What to work on ▸ For every record that follows, write out the text exactly and omit the picture, if one is present.

(Collection entries)
══════════

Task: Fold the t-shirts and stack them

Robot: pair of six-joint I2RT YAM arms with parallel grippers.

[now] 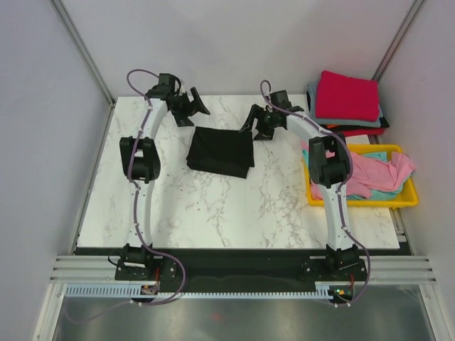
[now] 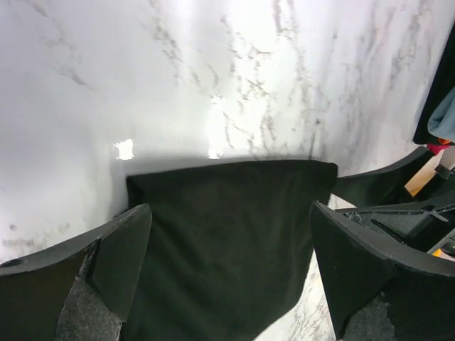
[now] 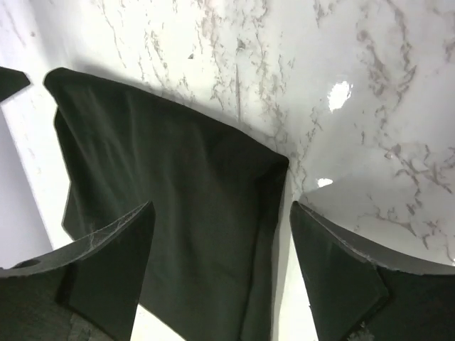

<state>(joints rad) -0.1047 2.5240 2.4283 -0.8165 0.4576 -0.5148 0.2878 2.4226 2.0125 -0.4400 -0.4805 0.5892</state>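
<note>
My left gripper (image 1: 190, 110) hangs with jaws wide apart and empty, at 11 o'clock of the folded black t-shirt (image 1: 220, 150). My right gripper (image 1: 256, 126), jaws also spread and empty, is at its 1 o'clock. The shirt lies flat on the table (image 1: 213, 213).

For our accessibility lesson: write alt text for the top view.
A folded black tee lies on the table between the open left gripper and open right gripper. At right, a tray holds a pink tee and a teal tee; a red tee tops a stack behind it.

Lab cell: white partitions (image 1: 234, 42), marble-look table (image 1: 213, 206), aluminium mounting rails (image 1: 78, 270).
</note>
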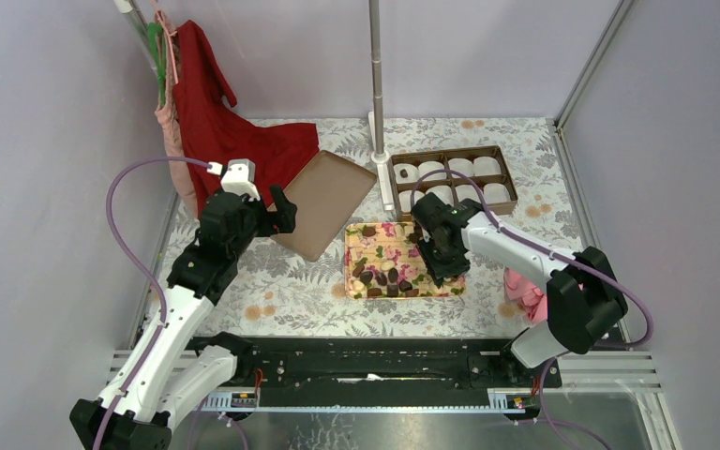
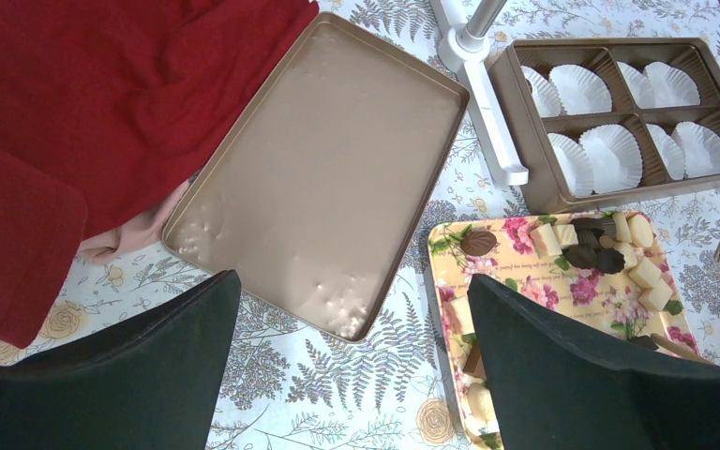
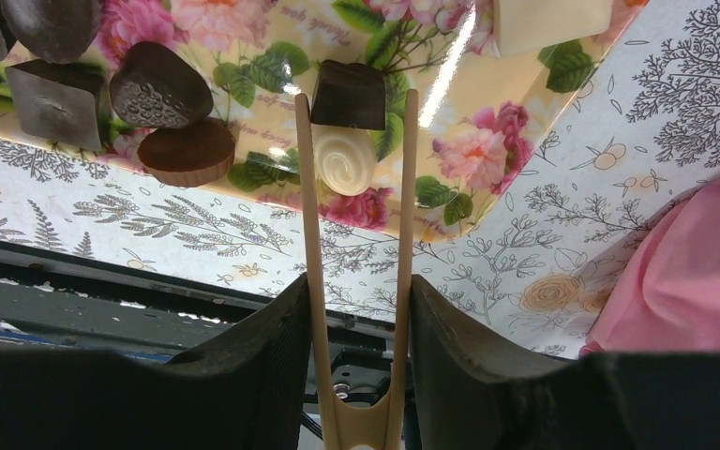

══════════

Response to the task ▸
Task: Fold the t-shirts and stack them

Robot: pair of six-joint I2RT YAM arms with parallel grippers.

[now] 
[now] 
[now] 

<state>(joints rad) -0.1047 2.5240 2.4283 -0.8165 0.4576 -0.5148 0.2878 2.4226 2.0125 -0.4400 -0.4805 0.5892</state>
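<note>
My left gripper (image 1: 190, 110) hangs with jaws wide apart and empty, at 11 o'clock of the folded black t-shirt (image 1: 220, 150). My right gripper (image 1: 256, 126), jaws also spread and empty, is at its 1 o'clock. The shirt lies flat on the table (image 1: 213, 213).

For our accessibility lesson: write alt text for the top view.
A folded black tee lies on the table between the open left gripper and open right gripper. At right, a tray holds a pink tee and a teal tee; a red tee tops a stack behind it.

Lab cell: white partitions (image 1: 234, 42), marble-look table (image 1: 213, 206), aluminium mounting rails (image 1: 78, 270).
</note>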

The exercise has nothing more to it.